Published Tuesday, 12th August 2008

Skin is a useful thing really. It keeps your insides in, and everything else out, apart from mosquitos and vampires’ teeth. And if judiciously applied, it can even power your iPod and the assorted other consumer gadgets that Greenbang bets you’ve got in your briefcase.

Researchers over at the Idaho National Laboratory have come up with a way of making plastic sheets – the gadget skins of the future – which hold an absolute truckload of nanoantennas and can suck up solar energy. Even when it’s dark.

Greenbang will let the Lab explain:

The nanoantennas target mid-infrared rays, which the Earth continuously radiates as heat after absorbing energy from the sun during the day. In contrast, traditional solar cells can only use visible light, rendering them idle after dark. Infrared radiation is an especially rich energy source because it also is generated by industrial processes such as coal-fired plants.

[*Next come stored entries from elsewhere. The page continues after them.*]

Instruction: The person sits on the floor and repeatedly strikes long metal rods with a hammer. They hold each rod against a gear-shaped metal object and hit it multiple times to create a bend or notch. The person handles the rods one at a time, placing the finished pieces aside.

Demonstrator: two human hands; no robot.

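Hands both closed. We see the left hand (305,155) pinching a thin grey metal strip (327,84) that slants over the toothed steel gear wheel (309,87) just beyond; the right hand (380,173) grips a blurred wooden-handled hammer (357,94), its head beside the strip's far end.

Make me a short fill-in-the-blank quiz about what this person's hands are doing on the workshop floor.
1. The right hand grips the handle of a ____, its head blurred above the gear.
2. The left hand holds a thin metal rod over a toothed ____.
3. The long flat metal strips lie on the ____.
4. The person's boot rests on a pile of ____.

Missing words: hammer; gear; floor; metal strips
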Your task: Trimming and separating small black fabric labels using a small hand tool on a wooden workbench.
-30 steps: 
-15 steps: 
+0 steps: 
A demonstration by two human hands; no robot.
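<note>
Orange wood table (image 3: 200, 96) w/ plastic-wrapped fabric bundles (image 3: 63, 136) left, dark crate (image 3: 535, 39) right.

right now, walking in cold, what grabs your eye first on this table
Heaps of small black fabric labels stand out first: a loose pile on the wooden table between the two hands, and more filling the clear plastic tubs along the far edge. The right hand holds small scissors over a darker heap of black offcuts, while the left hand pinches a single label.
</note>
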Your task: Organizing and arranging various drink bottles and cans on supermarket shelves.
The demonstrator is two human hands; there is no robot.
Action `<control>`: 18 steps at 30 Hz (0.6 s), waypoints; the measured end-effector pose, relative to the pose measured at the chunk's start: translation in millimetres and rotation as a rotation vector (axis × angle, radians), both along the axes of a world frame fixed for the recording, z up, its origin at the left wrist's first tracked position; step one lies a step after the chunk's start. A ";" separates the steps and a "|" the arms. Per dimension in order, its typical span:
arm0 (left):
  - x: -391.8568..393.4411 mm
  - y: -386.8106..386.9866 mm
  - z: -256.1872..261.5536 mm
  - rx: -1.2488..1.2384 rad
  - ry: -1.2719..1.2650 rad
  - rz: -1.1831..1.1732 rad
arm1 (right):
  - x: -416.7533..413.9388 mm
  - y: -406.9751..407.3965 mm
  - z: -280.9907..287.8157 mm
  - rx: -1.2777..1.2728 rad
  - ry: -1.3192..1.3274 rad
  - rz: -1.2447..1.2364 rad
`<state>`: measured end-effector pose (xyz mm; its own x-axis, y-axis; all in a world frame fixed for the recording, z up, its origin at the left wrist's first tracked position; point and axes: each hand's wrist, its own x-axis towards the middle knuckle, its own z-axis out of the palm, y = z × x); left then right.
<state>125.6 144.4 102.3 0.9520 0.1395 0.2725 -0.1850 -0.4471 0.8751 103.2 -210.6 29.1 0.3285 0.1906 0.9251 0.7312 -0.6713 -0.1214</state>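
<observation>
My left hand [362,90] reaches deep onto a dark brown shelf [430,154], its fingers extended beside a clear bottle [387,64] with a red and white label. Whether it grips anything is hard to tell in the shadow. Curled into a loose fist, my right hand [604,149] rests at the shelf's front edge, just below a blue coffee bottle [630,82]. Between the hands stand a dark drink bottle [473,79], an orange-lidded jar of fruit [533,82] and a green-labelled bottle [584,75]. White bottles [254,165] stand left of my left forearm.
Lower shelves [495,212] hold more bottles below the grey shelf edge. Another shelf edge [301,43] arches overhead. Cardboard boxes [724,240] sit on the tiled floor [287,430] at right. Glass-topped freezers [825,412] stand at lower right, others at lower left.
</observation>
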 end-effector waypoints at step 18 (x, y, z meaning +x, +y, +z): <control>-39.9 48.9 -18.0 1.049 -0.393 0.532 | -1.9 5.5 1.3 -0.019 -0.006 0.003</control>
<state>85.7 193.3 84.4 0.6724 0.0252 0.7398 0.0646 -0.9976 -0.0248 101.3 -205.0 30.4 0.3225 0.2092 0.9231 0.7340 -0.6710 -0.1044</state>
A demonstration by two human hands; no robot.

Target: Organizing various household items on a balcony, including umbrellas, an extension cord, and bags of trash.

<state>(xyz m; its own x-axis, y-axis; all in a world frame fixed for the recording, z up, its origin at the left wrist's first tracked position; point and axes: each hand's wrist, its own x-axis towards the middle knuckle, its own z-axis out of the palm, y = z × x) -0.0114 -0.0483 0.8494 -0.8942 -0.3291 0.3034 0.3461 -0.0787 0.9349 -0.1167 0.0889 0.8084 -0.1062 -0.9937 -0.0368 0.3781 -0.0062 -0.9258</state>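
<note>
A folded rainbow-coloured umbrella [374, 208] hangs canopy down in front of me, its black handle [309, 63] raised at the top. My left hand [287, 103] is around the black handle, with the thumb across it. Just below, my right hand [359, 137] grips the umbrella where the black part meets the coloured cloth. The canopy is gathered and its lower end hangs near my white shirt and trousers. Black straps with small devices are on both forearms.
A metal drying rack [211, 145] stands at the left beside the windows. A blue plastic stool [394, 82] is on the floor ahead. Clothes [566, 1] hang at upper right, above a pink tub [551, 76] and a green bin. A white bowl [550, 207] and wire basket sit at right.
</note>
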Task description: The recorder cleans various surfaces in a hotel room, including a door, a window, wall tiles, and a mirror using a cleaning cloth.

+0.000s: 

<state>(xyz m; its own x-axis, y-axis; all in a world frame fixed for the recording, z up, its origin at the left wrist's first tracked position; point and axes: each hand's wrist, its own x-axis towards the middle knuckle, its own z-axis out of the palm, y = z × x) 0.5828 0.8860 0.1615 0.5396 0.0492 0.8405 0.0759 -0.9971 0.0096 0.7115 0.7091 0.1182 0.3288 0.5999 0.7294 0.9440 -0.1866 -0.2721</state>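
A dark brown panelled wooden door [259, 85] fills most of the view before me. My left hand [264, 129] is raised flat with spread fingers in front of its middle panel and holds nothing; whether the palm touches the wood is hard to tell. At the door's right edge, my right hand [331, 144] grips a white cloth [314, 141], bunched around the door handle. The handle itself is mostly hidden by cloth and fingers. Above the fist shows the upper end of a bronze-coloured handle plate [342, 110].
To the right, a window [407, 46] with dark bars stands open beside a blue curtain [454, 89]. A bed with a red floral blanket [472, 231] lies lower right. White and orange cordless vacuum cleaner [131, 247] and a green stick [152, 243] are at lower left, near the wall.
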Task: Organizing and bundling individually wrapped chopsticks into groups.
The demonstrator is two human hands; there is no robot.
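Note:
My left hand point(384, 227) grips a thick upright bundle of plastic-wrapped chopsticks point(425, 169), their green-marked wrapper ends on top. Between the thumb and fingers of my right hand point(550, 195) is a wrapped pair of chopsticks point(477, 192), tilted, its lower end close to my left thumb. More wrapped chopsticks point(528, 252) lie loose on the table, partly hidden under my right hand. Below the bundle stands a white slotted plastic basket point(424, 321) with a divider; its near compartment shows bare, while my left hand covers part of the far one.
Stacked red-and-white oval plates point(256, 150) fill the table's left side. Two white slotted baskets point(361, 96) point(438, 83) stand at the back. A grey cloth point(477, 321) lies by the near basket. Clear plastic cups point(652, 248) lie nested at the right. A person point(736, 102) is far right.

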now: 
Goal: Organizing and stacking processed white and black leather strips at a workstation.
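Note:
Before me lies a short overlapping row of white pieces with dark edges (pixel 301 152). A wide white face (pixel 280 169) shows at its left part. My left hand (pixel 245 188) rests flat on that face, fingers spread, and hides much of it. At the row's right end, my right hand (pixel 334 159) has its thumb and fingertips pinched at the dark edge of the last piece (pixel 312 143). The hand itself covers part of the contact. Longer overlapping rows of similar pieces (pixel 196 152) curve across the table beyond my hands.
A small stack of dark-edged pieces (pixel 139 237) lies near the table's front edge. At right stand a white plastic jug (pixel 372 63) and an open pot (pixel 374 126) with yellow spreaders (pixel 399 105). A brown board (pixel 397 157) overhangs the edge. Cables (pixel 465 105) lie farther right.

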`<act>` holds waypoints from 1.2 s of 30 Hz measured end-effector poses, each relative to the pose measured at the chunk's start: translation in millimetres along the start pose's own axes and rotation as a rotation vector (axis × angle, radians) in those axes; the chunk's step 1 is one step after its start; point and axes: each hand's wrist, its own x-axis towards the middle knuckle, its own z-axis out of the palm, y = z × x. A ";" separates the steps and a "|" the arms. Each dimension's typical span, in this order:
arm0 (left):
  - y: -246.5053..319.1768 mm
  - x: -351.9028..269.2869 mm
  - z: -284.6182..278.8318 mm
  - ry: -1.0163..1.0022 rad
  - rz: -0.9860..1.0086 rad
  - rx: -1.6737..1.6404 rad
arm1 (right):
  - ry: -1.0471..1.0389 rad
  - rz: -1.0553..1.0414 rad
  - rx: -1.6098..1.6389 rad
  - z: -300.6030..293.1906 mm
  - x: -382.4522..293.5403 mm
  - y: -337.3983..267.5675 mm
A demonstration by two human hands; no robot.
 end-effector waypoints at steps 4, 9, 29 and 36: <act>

And the sheets don’t just suck up solar, they can absorb any old waste heat that’s knocking about.

More on how they work, for the nano-curious:

The nanoantennas are tiny gold squares or spirals set in a specially treated form of polyethylene, a material used in plastic bags. While others have successfully invented antennas that collect energy from lower-frequency regions of the electromagnetic spectrum, such as microwaves, infrared rays have proven more elusive. Part of the reason is that materials’ properties change drastically at high-frequency wavelengths [...].

The researchers studied the behavior of various materials — including gold, manganese and copper — under infrared rays and used the resulting data to build computer models of nanoantennas. They found that with the right materials, shape and size, the simulated nanoantennas could harvest up to 92 percent of the energy at infrared wavelengths.

One small problem: no one’s worked out how to convert the energy that’s been absorbed back into useful electricity.

Hmm.

Still, once the scientists get over that minor issue, they reckon the sheets have a big future ahead of them, eventually turning up as mass produced skins that can be wrapped around gadgets like laptops and then used to power them.